A week after all the buzz about Open Social, this next session was bound to be a popular one. Then again, all that hype was getting way out of control, too, which prompted conference producer Eric Norlin to put forth what he thought was more significant news last week. Nonetheless, social networking is a part of our lives now, and this highly literate audience of tech and online community types was naturally all over this discussion of where social technology is headed. This panel would address some of the ways it's playing out now inside the enterprise. [Excuse the crummy photo -- I must have been shaking in anticipation.]
Aaron Fulkerson of Mindtouch talked about his firm's open source wiki and application platform for communities and enterprises, which is seeing rapid adoption. (I blogged about this previously here.) He said wikis are easy-to-use tools for creating web-based communities, improving employee communication and collaboration. Tens of thousands of organizations use MindTouch, Fulkerson said,including Microsoft, Fujitsu, British Petroleum, and Stanford University. The company's online community of users is at OpenGarden.org.
Dawn Foster, Director of Developer Relations for Jive Software, spoke about her company's Clearspace social community software. She said her firm now uses it for their entire intranet, and that it's all about "open collaboration." She said she gets virtually no email internally anymore -- "it's all collaborative IM."
The guy who stole the show, though [what is it with those British accents? ...and weird hats], was Charles Armstrong, CEO of Trampoline Systems, all the way from the UK. He said his background is in anthropology, which led him to focus in "social computing." He's studied how information gets distributed in small communities, and he said "we've been phenomenally successful in doing that." Trampoline builds analytic systems that mimic that activity. He described his system as kind of an "upside down social networking system." He said it integrates email, document management, and other information sources, to create "employee-facing tools to find expertise." Trampoline's customers, he said, include a UK government agency, Raytheon, a TV network, and a global management consulting firm soon to be announced.
"Do we really need social networking in the enterprise?" asked moderator Eric Norlin. "Yes, because there are lots of data silos that are completely disconnected," said Mindtouch's Fulkerson. Trampoline's Armstrong said, "Studies show that work gets done in enterprises in informal networks, and social networking recognizes that and puts it to use." He noted we're just at the beginning of all this, but that "brave companies are diving in." One relatively conservative customer company of his firm, he said, has had his system running for only three months, but already has 20,000 people using it.
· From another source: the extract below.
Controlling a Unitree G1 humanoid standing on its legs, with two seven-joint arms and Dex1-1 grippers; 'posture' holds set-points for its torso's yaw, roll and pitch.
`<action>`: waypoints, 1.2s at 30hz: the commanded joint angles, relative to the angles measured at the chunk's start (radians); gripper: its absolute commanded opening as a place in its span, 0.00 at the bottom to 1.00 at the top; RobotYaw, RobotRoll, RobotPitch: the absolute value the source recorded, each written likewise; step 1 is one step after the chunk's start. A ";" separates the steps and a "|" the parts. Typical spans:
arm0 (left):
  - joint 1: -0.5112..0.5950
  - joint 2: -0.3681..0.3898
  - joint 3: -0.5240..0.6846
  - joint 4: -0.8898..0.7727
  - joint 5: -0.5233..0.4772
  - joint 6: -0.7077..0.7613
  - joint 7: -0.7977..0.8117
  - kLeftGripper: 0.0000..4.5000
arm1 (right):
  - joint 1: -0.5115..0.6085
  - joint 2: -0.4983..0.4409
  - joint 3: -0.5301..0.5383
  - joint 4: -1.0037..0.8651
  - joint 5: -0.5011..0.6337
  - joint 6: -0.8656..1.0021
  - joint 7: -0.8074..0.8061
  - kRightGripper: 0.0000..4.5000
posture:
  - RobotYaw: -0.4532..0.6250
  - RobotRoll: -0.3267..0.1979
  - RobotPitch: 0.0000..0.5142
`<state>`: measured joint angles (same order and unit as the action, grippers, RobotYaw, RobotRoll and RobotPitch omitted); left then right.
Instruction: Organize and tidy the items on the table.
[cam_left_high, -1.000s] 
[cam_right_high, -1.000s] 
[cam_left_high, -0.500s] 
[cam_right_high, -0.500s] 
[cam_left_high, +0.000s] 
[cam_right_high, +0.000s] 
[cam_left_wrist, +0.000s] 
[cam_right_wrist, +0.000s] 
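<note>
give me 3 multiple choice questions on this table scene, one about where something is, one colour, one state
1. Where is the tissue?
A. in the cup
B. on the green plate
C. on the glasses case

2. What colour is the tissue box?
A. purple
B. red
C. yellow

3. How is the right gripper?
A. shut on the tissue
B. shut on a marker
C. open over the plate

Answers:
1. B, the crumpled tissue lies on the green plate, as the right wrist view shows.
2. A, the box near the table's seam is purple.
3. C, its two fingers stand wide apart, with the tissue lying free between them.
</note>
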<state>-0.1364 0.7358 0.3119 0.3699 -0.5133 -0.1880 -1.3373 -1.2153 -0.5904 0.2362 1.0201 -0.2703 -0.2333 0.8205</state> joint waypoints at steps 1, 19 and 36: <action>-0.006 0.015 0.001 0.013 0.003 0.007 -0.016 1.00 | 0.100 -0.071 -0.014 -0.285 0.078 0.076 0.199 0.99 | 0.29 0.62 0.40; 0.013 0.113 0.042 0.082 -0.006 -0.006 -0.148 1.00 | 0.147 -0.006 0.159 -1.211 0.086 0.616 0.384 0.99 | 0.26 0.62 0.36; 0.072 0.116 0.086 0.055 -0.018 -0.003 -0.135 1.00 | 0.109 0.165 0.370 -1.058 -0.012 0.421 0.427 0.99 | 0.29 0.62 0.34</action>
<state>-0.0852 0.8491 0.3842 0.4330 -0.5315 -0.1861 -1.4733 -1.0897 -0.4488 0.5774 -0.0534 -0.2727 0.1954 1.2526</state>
"What about the younger demographic in all this -- what affect does that have on the enterprise?" asked Norlin. Armstrong strongly feels that, to attract and retain younger workers, social networking technology is mandatory. Fulkerson added that, "What starts in IT in the way of wiki adoption is now rapidly spreading throughout the organization."
Another question: "How do you deal with the information overload problem?" Trampoline's Armstrong: "We help you defend yourself against it." Mindtouch's Fulkerson: "There's no such thing as too much information, just not enough tools to filter it."
And a final sobering question: "Is there a possibility for individual employees to remove their info from a corporate social networking system?" Not under current law, said Armstrong. "We do have ways to split your corporate and personal data, however." Fulkerson said his firm also has such tools. "But what if I have an idea over lunch?" yelled Chris Locke from the audience. Armstrong: "If it's put up on the wiki or email or social networking system at work, it's company property."
UPDATE (11/6): For some great insight into social networking in the enterprise, see my colleague Alex Iskold's post today on Read/Write Web, resulting from a conference last week back East. (Alex is also here at Defrag.)